Penjelajah Muslim legendaris, Ibnu Battutah, yang melewati tempat ini pada abad ke-14, memuji kejujuran rakyat Al Ula: Para peziarah konon kerap menitipkan barangnya di sini dalam perjalanan ke Mekkah.!break!
Kita semua adalah peziarah di Hijaz. Pelancong yang menembus waktu. Kita berhenti di sumurnya, atau berjalan melewatinya. Digunakan atau tidak, sumur itu tetap ada.
Setelah berjalan kaki selama enam bulan, saya mengucapkan selamat tinggal kepada pemandu saya, Ali dan Awad.

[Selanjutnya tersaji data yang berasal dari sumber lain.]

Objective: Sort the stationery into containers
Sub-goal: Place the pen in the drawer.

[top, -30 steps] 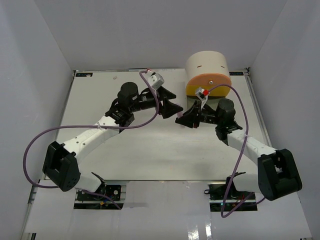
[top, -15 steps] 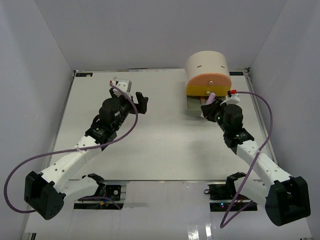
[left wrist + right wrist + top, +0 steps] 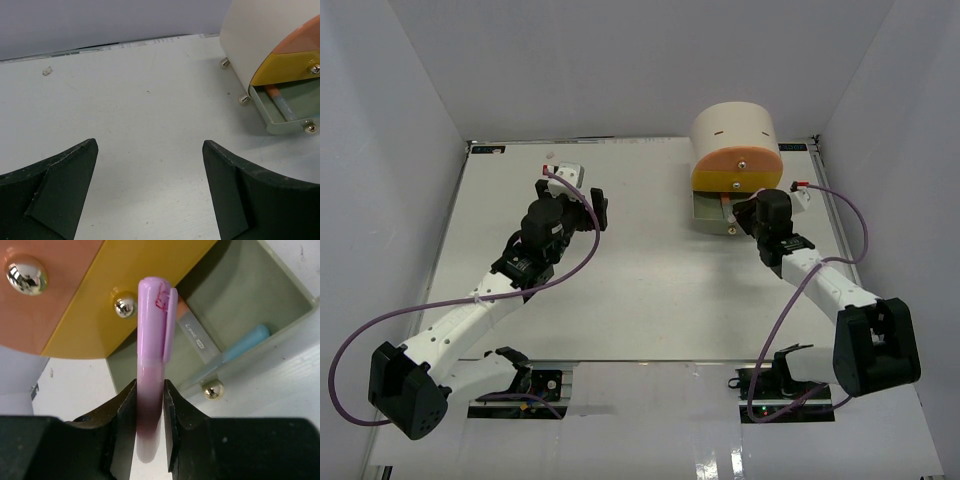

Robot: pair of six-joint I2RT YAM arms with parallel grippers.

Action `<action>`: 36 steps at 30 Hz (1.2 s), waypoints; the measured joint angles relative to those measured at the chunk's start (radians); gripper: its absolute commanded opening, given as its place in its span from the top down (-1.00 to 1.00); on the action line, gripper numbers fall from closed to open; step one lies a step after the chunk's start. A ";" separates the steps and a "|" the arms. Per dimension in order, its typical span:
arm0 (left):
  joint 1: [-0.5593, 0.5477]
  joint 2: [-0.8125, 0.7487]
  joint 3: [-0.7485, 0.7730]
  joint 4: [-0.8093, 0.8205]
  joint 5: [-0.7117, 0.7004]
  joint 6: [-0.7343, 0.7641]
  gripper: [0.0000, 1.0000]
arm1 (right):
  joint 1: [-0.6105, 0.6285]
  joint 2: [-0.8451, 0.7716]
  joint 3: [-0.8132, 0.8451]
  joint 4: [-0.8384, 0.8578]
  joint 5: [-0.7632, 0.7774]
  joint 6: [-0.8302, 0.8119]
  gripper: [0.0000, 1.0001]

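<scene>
The cream cylinder organiser (image 3: pixel 733 131) stands at the back right, with its peach-orange drawer (image 3: pixel 737 165) and yellow drawer (image 3: pixel 105 300) shut. The grey-green bottom drawer (image 3: pixel 703 210) is pulled open; it also shows in the right wrist view (image 3: pixel 250 305) and holds a pastel blue marker (image 3: pixel 245 342). My right gripper (image 3: pixel 150 410) is shut on a pink-purple marker (image 3: pixel 152 340) that points at the open drawer. My left gripper (image 3: pixel 150 190) is open and empty over bare table, left of the organiser (image 3: pixel 260 35). The same drawer (image 3: pixel 295 105) shows there with an orange-capped marker (image 3: pixel 277 97).
White walls close in the table on three sides. A tiny clear scrap (image 3: pixel 47 71) lies near the back edge. A purple cable (image 3: pixel 840 215) loops from the right wrist beside the organiser.
My right gripper has moved up to the open grey-green drawer with the pink-purple marker. My left arm pulled back to the left a second ago and has barely moved since.
</scene>
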 measured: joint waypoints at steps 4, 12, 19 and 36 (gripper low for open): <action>0.000 0.000 0.000 -0.003 -0.003 0.013 -0.93 | -0.003 0.071 0.067 0.002 0.007 0.056 0.17; 0.000 -0.003 0.000 -0.007 -0.009 0.023 -0.93 | -0.015 0.172 0.140 0.001 -0.017 0.080 -0.39; 0.000 -0.004 0.000 -0.007 -0.009 0.029 -0.93 | -0.018 0.210 0.200 0.003 -0.115 -0.029 -0.48; 0.000 -0.004 -0.001 -0.006 -0.009 0.029 -0.93 | -0.040 0.036 0.031 0.002 -0.224 -0.547 -0.29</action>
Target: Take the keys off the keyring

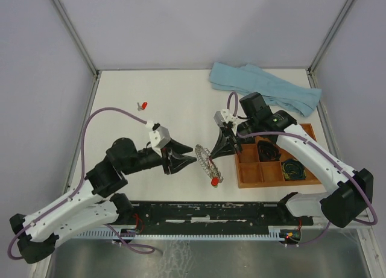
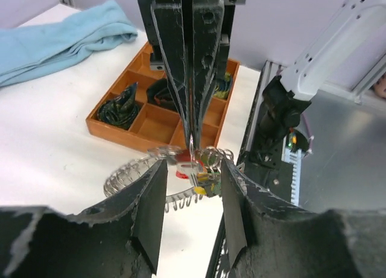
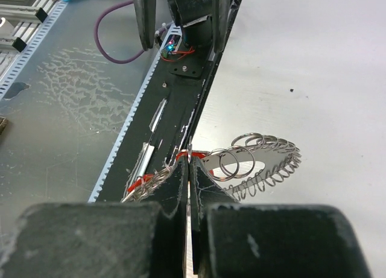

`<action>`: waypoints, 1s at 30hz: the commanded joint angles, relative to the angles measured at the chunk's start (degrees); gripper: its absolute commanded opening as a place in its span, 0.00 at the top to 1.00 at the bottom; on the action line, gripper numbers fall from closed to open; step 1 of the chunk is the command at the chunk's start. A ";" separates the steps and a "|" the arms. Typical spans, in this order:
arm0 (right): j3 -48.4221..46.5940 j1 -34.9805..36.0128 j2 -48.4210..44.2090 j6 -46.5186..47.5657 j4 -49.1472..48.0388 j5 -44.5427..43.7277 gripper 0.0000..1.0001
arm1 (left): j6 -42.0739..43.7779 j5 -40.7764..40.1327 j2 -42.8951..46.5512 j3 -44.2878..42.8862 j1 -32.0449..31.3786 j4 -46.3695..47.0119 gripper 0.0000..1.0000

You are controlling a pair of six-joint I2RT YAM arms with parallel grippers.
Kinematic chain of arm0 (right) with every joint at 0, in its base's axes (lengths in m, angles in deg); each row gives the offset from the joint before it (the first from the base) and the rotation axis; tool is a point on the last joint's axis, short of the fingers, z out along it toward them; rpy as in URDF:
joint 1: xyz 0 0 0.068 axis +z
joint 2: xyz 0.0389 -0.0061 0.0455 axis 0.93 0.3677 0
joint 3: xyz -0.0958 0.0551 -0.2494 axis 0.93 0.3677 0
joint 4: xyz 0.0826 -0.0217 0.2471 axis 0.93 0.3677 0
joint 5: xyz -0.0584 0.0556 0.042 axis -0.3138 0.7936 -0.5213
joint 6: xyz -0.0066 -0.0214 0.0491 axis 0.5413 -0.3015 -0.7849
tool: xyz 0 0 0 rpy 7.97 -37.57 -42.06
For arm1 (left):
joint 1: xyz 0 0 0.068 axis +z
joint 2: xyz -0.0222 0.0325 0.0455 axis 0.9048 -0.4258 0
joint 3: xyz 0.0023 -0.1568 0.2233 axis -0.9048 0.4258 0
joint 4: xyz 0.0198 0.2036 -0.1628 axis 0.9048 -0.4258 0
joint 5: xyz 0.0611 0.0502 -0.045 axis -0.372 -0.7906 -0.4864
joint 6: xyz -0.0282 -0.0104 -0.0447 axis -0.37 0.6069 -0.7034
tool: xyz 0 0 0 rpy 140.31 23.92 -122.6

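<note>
Nearest to the arm bases, the left tool (image 1: 187, 161) lies low over the white bench (image 1: 169, 91). Its two fingers stand apart and hold nothing. The tips point to the keyring (image 3: 283, 151) and are just beside its left edge. I cannot tell if they touch it.

The keyring is in the middle of the bench, between the two tools and to the left of the orange tray (image 1: 239, 169). It is a grey metal ring with many small wire loops all around. It does not lie flat: the side at the right tool (image 2: 192, 142) is raised and the other side rests on the bench. On its near end hangs a red-headed key (image 1: 214, 182). In the left wrist view a small greenish piece (image 2: 208, 183) is next to it, too small to identify.

The right tool comes down from the tray side. Its fingers are pressed together, and between the tips they clamp one small loop at the edge of the keyring.

Behind it, the tray sits at the right side of the bench, with dark coiled bundles (image 1: 267, 150) in some compartments.

Farther on the left, well apart from the ring, a loose red key (image 1: 143, 105) lies alone on the bench. At the far right lies a light blue cloth (image 1: 265, 88).
</note>
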 commanded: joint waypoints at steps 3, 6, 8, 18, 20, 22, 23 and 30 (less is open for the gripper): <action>-2.30 -0.21 -0.28 -0.80 -1.74 4.89 0.99 | -13.82 -2.53 8.96 19.79 0.08 32.10 0.54; -2.32 -0.20 -0.16 -0.90 -1.90 4.86 0.99 | -15.31 -2.10 7.61 22.74 0.08 37.42 0.55; -2.28 -0.15 0.11 -0.91 -1.91 4.91 0.99 | -15.61 -1.73 5.79 23.30 0.07 39.75 0.55; -2.36 -0.24 0.77 -1.00 -1.92 4.64 0.99 | -14.96 0.07 -0.50 22.53 0.10 43.71 0.61; -2.44 -0.23 0.76 -1.09 -1.97 4.64 0.99 | -14.94 0.58 -0.87 22.27 0.05 43.23 0.63; -2.41 -0.28 0.78 -1.12 -1.82 4.63 0.99 | -14.94 0.75 -1.14 22.19 0.10 42.68 0.63; -2.47 -0.26 0.68 -1.09 -1.84 4.59 0.99 | -14.94 0.95 -1.26 22.14 0.07 42.39 0.64; -2.54 -0.23 0.58 -1.26 -1.87 4.49 0.99 | -15.22 1.96 -2.86 21.85 0.10 40.83 0.64</action>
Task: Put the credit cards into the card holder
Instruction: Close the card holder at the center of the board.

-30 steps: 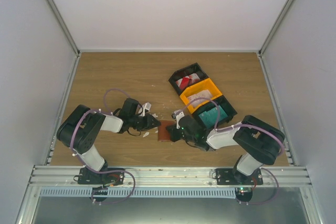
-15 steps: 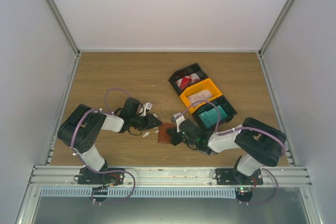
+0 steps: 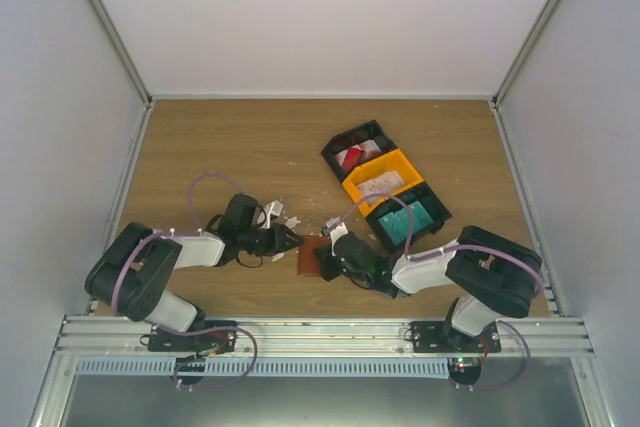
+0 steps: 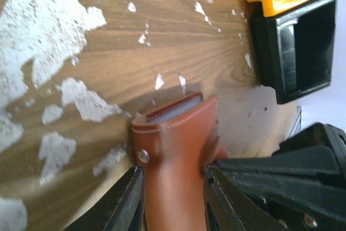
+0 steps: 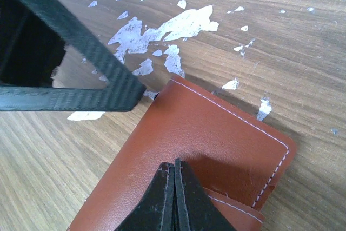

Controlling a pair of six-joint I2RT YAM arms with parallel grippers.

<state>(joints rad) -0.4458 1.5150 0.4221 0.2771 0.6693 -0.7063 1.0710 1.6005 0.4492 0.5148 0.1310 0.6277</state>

Saya menyeberangi perbatasan Haql dari Arab Saudi ke Yordania. Saya tidak membawa banyak barang. Sebuah tas bahu berisi beberapa buah notebook yang diikat dengan karet gelang. Tulisan sepanjang 1.000-an kilometer. Peta jalanan peziarah. Pencerahan dari dukun tradisional Badui.
Di resor wisata modern, kaum perempuan terlihat mengemudikan mobil. Saya mengamati sepasang muda-mudi berjalan di pantai, mengenakan sarung. Saya membeli sebotol air: sebuah sumur plastik kecil, artefak dari budaya global. Saya memandang ke arah Hijaz. Bibir sumur kunonya meninggalkan jejak yang perlahan-lahan berubah menjadi debu.